Pour Thériault, il y a quelque chose de pourri au pays catholique de Québec, pourriture camouflée sous un vernis présentant déjà plus d’une craquelure. Sous ses traits, parfois trop gras si l’on veut, on reconnaît quand même plus d’un personnage ; plusieurs de ses types de villageois ressortent avec beaucoup de véracité et de force ; certaines attitudes de son évêque, dont on n’entrevoit pourtant que la silhouette, traduisent, même avec sa part d’exagération, une disposition d’esprit qui se retrouve à plusieurs échelons de notre hiérarchie ecclésiastique : son curé Bossé a l’âme candide de nos curés de village, à la foi aveugle du charbonnier ; il n’a peut-être que de vagues ressemblances avec le curé de campagne de Bernanos, mais Thériault réussit quand même à nous le faire évoquer dans les dernières pages du roman, empreintes d’une émotion contenue.

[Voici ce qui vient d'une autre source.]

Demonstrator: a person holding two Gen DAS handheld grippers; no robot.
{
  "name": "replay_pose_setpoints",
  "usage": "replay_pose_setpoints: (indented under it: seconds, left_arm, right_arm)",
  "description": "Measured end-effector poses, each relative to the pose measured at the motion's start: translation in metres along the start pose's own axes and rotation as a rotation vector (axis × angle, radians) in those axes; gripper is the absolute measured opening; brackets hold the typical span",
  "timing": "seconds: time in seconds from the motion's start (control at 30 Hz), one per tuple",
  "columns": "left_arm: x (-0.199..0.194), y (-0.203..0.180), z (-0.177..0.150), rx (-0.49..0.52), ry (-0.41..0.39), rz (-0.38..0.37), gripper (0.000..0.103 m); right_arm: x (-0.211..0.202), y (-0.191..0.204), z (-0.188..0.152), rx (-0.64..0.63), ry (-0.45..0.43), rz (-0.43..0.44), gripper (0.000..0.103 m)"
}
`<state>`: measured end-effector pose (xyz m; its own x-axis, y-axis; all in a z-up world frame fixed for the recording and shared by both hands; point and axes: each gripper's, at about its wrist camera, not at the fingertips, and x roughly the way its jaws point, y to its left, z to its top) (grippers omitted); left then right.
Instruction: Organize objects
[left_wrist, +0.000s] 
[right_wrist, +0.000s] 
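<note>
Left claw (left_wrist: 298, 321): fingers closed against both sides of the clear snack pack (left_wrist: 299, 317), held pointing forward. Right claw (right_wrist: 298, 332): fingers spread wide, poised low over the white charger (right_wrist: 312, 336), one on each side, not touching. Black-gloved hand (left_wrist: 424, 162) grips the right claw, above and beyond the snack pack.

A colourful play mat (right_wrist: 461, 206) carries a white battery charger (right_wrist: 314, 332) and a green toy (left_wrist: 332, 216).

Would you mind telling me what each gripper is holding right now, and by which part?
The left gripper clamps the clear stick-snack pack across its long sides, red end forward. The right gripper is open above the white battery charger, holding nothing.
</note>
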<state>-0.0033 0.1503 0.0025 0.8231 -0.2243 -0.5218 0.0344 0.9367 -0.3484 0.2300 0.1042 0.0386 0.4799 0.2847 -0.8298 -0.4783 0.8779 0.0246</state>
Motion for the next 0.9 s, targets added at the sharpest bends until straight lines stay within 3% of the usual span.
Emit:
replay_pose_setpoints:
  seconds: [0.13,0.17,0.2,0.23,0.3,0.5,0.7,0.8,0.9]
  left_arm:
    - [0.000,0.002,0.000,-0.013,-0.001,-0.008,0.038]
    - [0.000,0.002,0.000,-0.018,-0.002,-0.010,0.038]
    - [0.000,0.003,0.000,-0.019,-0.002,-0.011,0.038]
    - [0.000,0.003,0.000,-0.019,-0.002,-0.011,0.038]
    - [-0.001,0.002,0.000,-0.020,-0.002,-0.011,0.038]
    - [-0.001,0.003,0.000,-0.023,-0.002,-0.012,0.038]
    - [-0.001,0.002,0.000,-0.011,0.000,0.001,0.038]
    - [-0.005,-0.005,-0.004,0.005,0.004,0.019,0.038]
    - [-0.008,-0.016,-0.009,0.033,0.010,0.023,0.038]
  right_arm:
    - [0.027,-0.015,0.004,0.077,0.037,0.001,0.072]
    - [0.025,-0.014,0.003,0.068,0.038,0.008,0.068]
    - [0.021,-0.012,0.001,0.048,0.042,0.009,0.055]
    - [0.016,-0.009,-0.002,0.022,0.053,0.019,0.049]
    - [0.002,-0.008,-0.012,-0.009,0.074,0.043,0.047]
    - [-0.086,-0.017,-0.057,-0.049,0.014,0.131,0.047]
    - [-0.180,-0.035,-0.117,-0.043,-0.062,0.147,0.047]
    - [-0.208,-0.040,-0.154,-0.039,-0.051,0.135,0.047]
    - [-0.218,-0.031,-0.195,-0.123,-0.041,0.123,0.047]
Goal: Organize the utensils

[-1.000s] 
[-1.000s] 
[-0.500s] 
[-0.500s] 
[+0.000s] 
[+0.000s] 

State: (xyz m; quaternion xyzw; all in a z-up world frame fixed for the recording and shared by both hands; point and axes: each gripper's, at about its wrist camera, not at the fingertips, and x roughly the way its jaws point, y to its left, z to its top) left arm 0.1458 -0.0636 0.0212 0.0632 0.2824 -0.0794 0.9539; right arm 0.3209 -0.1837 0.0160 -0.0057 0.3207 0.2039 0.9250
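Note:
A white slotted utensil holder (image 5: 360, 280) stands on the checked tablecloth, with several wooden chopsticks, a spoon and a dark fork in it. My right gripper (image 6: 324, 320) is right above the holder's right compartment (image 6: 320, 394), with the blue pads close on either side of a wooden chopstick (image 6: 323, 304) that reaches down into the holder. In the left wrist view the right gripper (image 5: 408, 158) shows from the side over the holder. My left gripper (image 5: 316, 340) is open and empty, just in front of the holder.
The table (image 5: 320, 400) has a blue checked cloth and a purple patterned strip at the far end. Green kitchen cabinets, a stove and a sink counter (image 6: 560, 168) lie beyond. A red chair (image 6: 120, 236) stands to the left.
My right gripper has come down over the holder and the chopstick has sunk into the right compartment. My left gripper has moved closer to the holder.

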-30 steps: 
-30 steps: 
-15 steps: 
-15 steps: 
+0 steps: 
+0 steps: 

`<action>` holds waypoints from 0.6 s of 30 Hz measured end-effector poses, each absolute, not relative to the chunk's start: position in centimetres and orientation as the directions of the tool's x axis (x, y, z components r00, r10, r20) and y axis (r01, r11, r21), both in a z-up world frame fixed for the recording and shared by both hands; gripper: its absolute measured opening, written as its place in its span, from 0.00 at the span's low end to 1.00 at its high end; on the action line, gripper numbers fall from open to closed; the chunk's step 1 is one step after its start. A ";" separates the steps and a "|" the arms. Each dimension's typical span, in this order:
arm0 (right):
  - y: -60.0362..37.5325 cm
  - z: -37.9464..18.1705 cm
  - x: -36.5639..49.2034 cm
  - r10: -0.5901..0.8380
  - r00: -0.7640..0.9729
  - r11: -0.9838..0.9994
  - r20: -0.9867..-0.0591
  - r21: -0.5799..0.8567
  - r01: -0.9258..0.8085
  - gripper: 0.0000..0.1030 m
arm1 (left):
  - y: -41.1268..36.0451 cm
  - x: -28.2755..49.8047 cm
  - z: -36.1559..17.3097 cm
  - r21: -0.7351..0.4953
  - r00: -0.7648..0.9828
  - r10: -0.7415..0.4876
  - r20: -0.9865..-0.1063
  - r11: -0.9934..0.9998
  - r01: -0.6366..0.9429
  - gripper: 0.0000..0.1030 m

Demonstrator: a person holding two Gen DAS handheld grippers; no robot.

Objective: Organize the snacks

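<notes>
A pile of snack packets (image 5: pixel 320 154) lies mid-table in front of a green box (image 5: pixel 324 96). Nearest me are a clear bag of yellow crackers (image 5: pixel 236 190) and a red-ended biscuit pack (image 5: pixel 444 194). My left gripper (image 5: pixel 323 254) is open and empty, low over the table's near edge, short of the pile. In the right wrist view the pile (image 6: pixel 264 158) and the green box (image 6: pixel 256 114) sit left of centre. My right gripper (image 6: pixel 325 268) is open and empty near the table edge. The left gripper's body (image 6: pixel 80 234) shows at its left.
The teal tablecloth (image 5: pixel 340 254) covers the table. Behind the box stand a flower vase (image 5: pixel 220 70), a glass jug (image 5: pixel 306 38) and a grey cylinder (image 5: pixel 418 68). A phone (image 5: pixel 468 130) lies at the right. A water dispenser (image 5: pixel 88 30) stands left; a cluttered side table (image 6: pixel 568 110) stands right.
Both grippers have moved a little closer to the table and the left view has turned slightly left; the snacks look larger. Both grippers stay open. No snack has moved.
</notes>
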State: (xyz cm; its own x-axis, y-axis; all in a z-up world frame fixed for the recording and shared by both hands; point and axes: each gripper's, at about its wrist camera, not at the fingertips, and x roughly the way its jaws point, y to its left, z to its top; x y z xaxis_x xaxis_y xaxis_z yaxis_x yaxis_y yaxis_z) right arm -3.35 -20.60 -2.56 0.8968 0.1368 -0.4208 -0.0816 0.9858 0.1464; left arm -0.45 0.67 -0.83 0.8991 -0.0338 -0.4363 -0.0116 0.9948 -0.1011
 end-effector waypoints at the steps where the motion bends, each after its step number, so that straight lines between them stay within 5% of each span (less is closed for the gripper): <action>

Dans « Les Demi-Civilisés », Jean-Charles Harvey s’est attaqué à un problème qu’il a été le seul à traiter jusqu’ici dans le roman : celui de la liberté ou, plus exactement, le problème de l’homme ou des hommes qui veulent manifester librement leur liberté dans une société statique et conventionnelle. C’est d’ailleurs sous cet aspect que se présente notre problème de la liberté. Harvey voudrait que la liberté cesse d’être subjective, que le Canadien français affirme sa liberté sans passer pour un phénomène, un original, pour tout dire, un révolté. Il revendique son droit à l’expression de sa liberté, même au risque de troubler la quiétude d’un monde qui ne souffre pas de sa privation, précisément parce qu’il ne la connaît pas et ne paraît pas vouloir la connaître.
Il n’y a évidemment aucun mal en soi à écrire des romans terriens, des romans exaltant le sol, la race, prise, ici, non dans son sens étroit mais dans celui d’un groupe d’hommes partageant les mêmes labeurs, menant les mêmes luttes, possédant les mêmes affinités culturelles et spirituelles ; il n’y a aucun mal à remuer la terre dans une œuvre, d’en soupeser la richesse et de dresser l’inventaire de tous les espoirs qu’elle offre.
On pourrait citer une foule de noms de journalistes consacrant leurs loisirs au travail littéraire, à la critique, à l’essai, à la poésie, au roman, à l’histoire, au théâtre, etc. Ce sont eux qui sont en train de placer la littérature française du Canada sur la carte du monde et de l’intégrer peu à peu au grand tout français universel.
Une littérature, comme l’Histoire, comme le temps lui-même n’a jamais de point d’arrivée ; elle est, avec la politique et la norme de vie matérielle, l’un des critères de fixation dans l’évolution d’un peuple ou d’une nation. On dit que les peuples ont les gouvernements qu’ils méritent ; et c’est vrai pour la littérature aussi, car l’un et l’autre en sont les produits, même si l’on doit admettre que ce soit sur des plans différents. Mais la politique et la littérature demeurent des arts : l’un, celui de gouverner les peuples ; l’autre, d’exprimer son âme et d’en refléter les comportements. Le degré de perfection qu’elles atteignent à un moment donné est l’un des plus sûrs indices du niveau intellectuel de la nation.
Quant à notre clergé, admirable en tant de domaines et à qui le Canada français doit au premier chef de ne pas avoir été rayé de la carte, il conserve une attitude défensive qui le fait regarder avec une infinie méfiance tout ce qui vient de l’extérieur ; il arrive que, dans son désir de tout passer au crible, il atteigne parfois des effets diamétralement opposés à ceux qu’il cherche ; les révoltes intimes, celles qui se manifestent encore en vase clos, sont dirigées bien plus contre lui que contre les autorités politiques.
C’est dans le journalisme que sont maintenant réfugiés la plupart de nos écrivains : le journalisme et la radio qui leur fournit leur principal gagne-pain. Le journalisme a même produit toute une phalange d’écrivains dont l’activité s’est limitée là : Jules Fournier, Olivar Asselin, Louis Francoeur, Henri Bourassa et Georges Pelletier ; on a sans doute recueilli quelques articles de Fournier et d’Asselin ; mais ces « morceaux choisis » ne donnent qu’une faible idée de leur oeuvre magistrale.
Si la poésie a toujours occupé au Canada une place plus importante, plus essentiellement littéraire que celle du roman, cela vient peut-être de ce que l’effort y fut plus soutenu ; et aujourd’hui, encore, même si le roman s’affirme plus substantiel, plus puissant, se dégageant lentement de sa puberté qui le maintenait gauche, timide, sans élan véritable, les poètes promettent d’aussi beaux lendemains à la poésie canadienne.